The nave, built in yellow sandstone suggesting an earlier date than the tower and chancel, has a moulded plinth and three bays with three-light windows that gradually widen towards the east. Each window has a hood mould with label stops of human and animal form. Buttresses between the bays terminate in square panelled piers and crocketed pinnacles. Diagonal buttresses at the right and left mark the original termination points before the tower and chancel were added. A later Perpendicular porch of red sandstone, positioned between the first and second bays from the left, features diagonal buttresses. The porch door has a four-centred arch with circular panels to the spandrels and a canopied niche above. Large gargoyles to the sides support octagonal panelled and crocketed pinnacles, with a plaid parapet between these having chamfered coping. The porch reveals contain 2-light windows, the left one having label stops of paired heads. The north face is similar except for the absence of the porch and has a door at the first bay to the right.
The chancel, built in yellow sandstone at lower courses (re-used from the western end of the nave when the tower arch was introduced) and red sandstone in the upper courses, has two bays on its south face. The windows here are wider than those of the nave and feature three lights with a buttress between them and an angle buttress at the right. A priest's door stands to the right of the left-hand bay. The north side is similar. The eastern end displays a five-light central window with figurehead label stops to the hood-mould. A sanctus bellcote at the gable apex features panelled sides and a cross at the summit.
The interior contains a panelled ceiling to the nave with moulded principals supported on wall posts and arched braces rising from figurehead corbels. The chancel ceiling consists of square panels. Remnants of the sides of the original eastern window are visible in the nave. The chancel screen dates from 1894 and was designed by J Oldrid Scott, based upon the screen at Elvaston in Derbyshire. An octagonal 16th-century panelled ashlar font rests on a 19th-century stem with a wooden cover, probably also by J Oldrid Scott.
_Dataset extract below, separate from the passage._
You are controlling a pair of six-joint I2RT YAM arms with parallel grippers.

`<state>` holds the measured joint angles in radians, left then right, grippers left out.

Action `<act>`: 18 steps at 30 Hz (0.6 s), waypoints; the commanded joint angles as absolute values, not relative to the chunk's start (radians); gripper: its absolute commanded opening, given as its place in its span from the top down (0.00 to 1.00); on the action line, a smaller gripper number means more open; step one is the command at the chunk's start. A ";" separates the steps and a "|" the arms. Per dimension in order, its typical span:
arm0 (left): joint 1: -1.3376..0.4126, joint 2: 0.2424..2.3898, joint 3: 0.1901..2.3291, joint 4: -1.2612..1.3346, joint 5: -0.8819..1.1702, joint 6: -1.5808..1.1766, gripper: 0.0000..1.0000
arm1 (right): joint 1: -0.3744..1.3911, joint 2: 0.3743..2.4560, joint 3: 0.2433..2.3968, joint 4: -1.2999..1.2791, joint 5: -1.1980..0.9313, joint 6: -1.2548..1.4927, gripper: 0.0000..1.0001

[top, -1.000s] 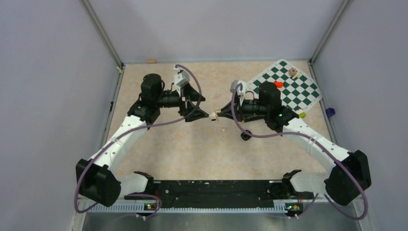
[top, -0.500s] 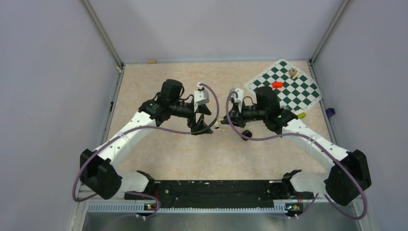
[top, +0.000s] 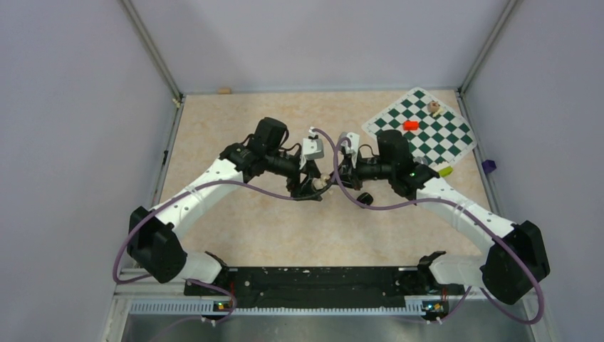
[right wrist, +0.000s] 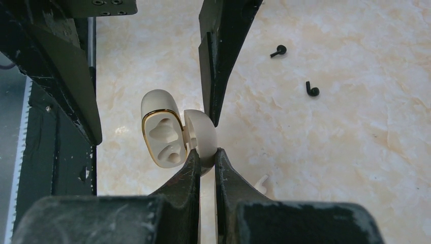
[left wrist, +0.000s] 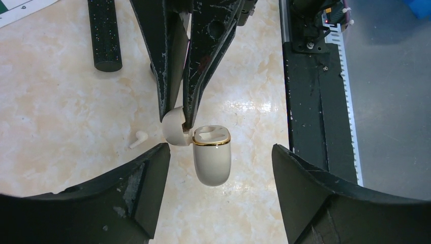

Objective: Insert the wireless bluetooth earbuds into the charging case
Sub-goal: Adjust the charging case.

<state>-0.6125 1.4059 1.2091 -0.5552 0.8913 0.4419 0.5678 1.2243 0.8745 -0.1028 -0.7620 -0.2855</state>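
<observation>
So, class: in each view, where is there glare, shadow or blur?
Left wrist: glare patch on the table near the cream case, which is sharp. Right wrist: case crisp in the right gripper. Top external: flat, even light; case too small to make out.

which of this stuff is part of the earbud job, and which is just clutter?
Job:
- open cream charging case, its lid pinched in the right gripper
- left gripper, open either side of its body
- cream earbud and two black earbuds, lying loose

Clutter:
- black cylinder
- chessboard mat
- red piece on it
</observation>
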 commanded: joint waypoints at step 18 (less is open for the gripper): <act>-0.632 1.425 1.239 -0.583 0.891 0.472 0.49 | 0.583 1.194 0.863 -0.021 -0.753 -0.258 1.00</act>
The church contains several significant monuments: a table tomb to Francis Fitton (1608) with an effigy above and a skeleton below; recumbent effigies of Sir Edward Fitton and his wife (1619) with children kneeling along the tomb-chest and a wall-plate on the east wall; a seated figure of Dame Alice Fitton (1627) in widow's garb with children kneeling in front of and behind her; and a tomb to Sir Edward Fitton (1643) and his wife, featuring recumbent effigies and a figure of a girl, with a wall-plate to the eastern wall and a trophy to the south wall, originally having a canopy over it.